Declare emergency in health sector, Nurses tell FG

The National Association of Nigerian Nurses and Midwives (NANNM) have called on the Federal Government to declare a state of emergency in the health sector.
The National Chairman of the association, Wale Olatunde, said that such measure would purge the sector of inefficiency and corruption. Olatunde who made the call yesterday, at the on-going annual labour workshop in Abuja with the theme: “Harmonious Trade Dispute Resolution: A Panacea for Healthy Industrial Relationship”, said there was need to liberate the administration of health care system from doctors, who he claimed “are ruining the public health institutions through privatisation.” He urged the federal government to ensure full and urgent implementation of the terms of agreement it entered into with the Joint Health Sector Union (JOHESU) on Sept. 30, 2017, adding that the agreement would save Nigerians further pains and untimely death.

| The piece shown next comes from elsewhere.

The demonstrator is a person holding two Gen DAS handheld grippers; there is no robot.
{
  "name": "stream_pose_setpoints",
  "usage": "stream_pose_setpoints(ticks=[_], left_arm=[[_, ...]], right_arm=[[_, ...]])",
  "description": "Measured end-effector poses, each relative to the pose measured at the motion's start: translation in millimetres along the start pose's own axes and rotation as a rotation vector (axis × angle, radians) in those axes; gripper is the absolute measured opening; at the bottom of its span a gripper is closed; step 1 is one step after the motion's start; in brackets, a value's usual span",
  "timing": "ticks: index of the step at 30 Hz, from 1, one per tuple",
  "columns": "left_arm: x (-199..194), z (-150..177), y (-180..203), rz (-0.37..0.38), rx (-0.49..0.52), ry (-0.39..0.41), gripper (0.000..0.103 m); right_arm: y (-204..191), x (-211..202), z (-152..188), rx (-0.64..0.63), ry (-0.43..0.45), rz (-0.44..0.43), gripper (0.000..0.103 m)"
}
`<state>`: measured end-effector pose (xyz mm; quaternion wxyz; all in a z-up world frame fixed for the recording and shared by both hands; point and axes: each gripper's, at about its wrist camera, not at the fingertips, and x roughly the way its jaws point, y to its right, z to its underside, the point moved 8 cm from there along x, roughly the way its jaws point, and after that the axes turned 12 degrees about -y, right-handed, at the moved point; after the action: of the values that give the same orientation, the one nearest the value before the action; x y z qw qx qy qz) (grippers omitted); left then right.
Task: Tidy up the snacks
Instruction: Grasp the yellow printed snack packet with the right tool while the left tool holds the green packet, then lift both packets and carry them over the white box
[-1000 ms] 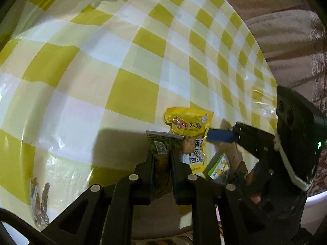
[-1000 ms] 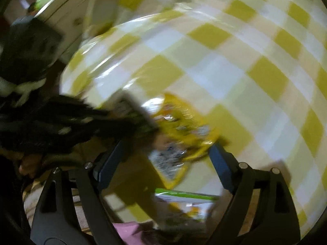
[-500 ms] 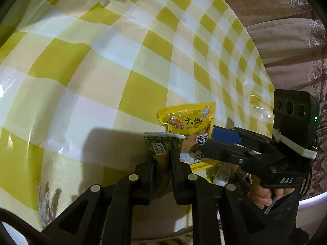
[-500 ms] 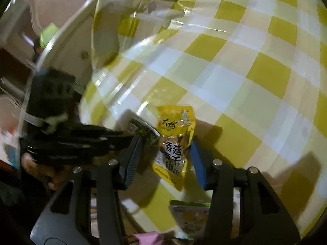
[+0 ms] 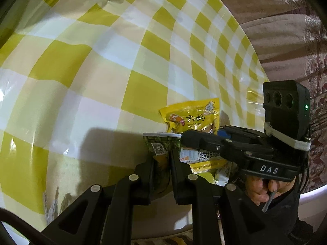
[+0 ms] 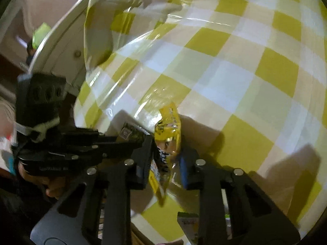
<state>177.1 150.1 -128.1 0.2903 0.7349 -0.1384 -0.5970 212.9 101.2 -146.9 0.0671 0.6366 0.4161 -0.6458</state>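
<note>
My left gripper [image 5: 160, 161] is shut on a dark green snack packet [image 5: 161, 146] and holds it upright near the table's near edge; the packet also shows in the right wrist view [image 6: 132, 132]. A yellow snack packet [image 5: 192, 120] lies just beyond it. My right gripper [image 6: 165, 163] has its jaws closed around the yellow packet [image 6: 168, 130], which is crumpled and tilted up between the blue pads [image 6: 184, 169]. In the left wrist view the right gripper [image 5: 190, 140] reaches in from the right over the yellow packet.
The table wears a yellow-and-white checked plastic cloth [image 5: 102, 61]. A small green-and-white packet [image 6: 188, 222] lies at the near edge under my right gripper. Brown curtains [image 5: 276, 30] hang beyond the table. A white cabinet [image 6: 65, 51] stands at the left.
My right gripper has moved in over the yellow packet and closed on it, lifting and crumpling it. My left gripper has kept hold of the green packet.
</note>
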Motion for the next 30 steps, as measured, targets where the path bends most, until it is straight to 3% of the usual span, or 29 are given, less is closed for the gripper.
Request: stream_pose_setpoints(ticks=[5, 16, 22, 30], left_arm=[[-6, 2, 5, -0.038, 0.019, 0.027, 0.014], [-35, 13, 28, -0.118, 0.019, 0.154, 0.013], [-43, 21, 64, -0.151, 0.057, 0.210, 0.013], [-24, 38, 126, -0.134, 0.138, 0.199, 0.013]], right_arm=[[-3, -2, 1, -0.014, 0.008, 0.049, 0.025], [-5, -49, 14, 0.003, 0.168, 0.219, 0.022], [0, -95, 41, 0.039, 0.272, 0.314, 0.022], [35, -147, 99, 0.160, 0.340, 0.465, 0.022]])
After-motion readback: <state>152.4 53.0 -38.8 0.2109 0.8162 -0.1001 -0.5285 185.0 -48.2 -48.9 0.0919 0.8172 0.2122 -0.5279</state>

Also speaking, The National President, NANNM, comrade Abdulrafiu Adeniji, said of the association has directed its members in all health institutions in the county, to join the ongoing strike by the Joint Health Sector Union if federal government does not meet the demands of JOHESU. Adeniji claimed that medical doctors were deliberately ruining the health sector and ensuring industrial disharmony for pecuniary gains, to promote their private practices that are often the beneficiaries of industrial crisis in the health sector. He said: “NMA are the ones making sure the health sector is not performing well.
The money that the government is spending on them on residency is a waste, because they don’t spend much years to even serve the country that trained them.
“All they are working towards is privatisation of the healthcare system for their selfish interest, and that will make healthcare services unattainable for the masses. “Medical doctors in Nigeria have become jack of all trade, master of none, that is why our health system is going down. In the 80s we were number four in the commonwealth nations, today we are 187 out of 190. “If government does not attend to the JOHESU call, nurses in the state and local government will be withdrawn.” He further called the government to provide a healthcare service that is affordable, accessible and available.